Not demanding of soil type, it requires a free draining structure that does not waterlog. Its long columnar canopy and shallow roots are not suitable for overly exposed locations. Ideal for central reservations, avenues and design specimen planting. Not to be confused with Fastigiata Beech, which is a different tree.
A tight pyramidal form of the Beech with ascending branches. Its tall canopy can reach 20m high, remaining at a maximum width of 3m. The branches tend to grow from the base up, displaying a symmetrical form which magnifies the deep purple colour.
Buds break is the middle of April to the beginning of May when its melted butter-yellow leaves unfold. These become a fresh lemon green with deep crinkle cut veins. As autumn comes the leaves bronze and become golden honey colour. They are marcescence, in that they hold their crinkled leaves on the canopy throughout the winter.
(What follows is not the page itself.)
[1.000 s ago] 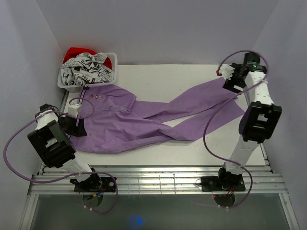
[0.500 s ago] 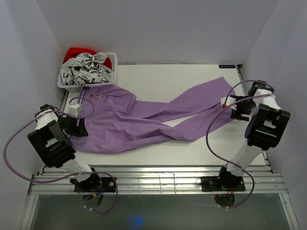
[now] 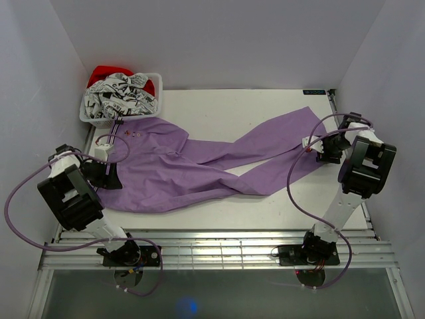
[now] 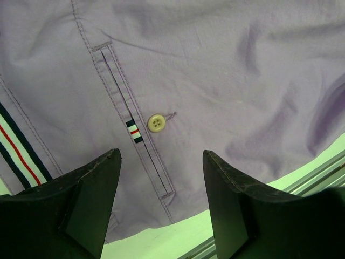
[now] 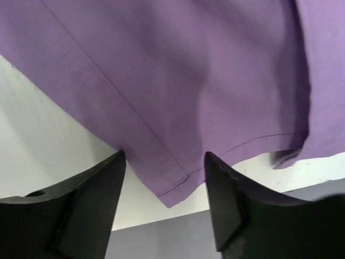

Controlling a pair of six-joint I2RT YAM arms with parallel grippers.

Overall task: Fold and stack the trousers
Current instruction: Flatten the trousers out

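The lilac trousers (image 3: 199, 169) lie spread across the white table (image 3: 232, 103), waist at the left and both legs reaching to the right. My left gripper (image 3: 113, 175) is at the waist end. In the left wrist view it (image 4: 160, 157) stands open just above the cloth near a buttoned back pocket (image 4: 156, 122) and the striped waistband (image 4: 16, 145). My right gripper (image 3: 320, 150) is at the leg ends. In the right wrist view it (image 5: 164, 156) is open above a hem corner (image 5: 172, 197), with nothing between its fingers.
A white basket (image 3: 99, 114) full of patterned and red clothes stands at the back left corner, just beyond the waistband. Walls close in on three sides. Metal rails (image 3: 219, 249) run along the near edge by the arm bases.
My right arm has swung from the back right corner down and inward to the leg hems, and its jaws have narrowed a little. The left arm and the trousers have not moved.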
10m high x 3m wide after 25 years.
The Dawyck Gold originated from the Trompenburg Arboretum, Holland in the summer of 1969. Arboretum Director D V H Smith valued the Dawyck form, collecting many seeds during a mast year when the beech creates copious amounts of nuts. Over 100 seedlings were grown from the seeds, of which 8 had a bright golden yellow hue. It was thought that the Dawyck had crossed with a nearby Fagus sylvatica Zlatia and the resulting cultivation become the Dawyck Gold we plant today.
Its tight pyramidal canopy is stunningly tall reaching 20 plus meters. Although a dominant feature, it retains its width never developing more than 3 meters wide. This opens numerous solutions and possible applications, including tight central reservations that require brightening, to intriguing landscape designs. A perfect statement tree for office head quarters and business parks looking for a methodical and precise landscape design.
When spring arrives, the long cigar shaped buds unfold leaves of melted butter-yellow leaves which brighten to lemon green during the hottest days of summer. They have deep veins which appear rigid and crinkled. Compactly overlapped within its canopy, the golden leaves look breath taking and are spectacularly eye catching. As summer fades these leaves melt back into bronzed yellows, before crisping to leathery yellows which crinkle and dry as they shut down. Throughout the winter the scrunched brown leaves remain on the branches, especially in sheltered locations.
For a real statement on the landscape, try planting a row of Dawyck, interchanging Gold and Purple at 5m spacing. The contrast of colour and precise form will become a stunning feature to any location.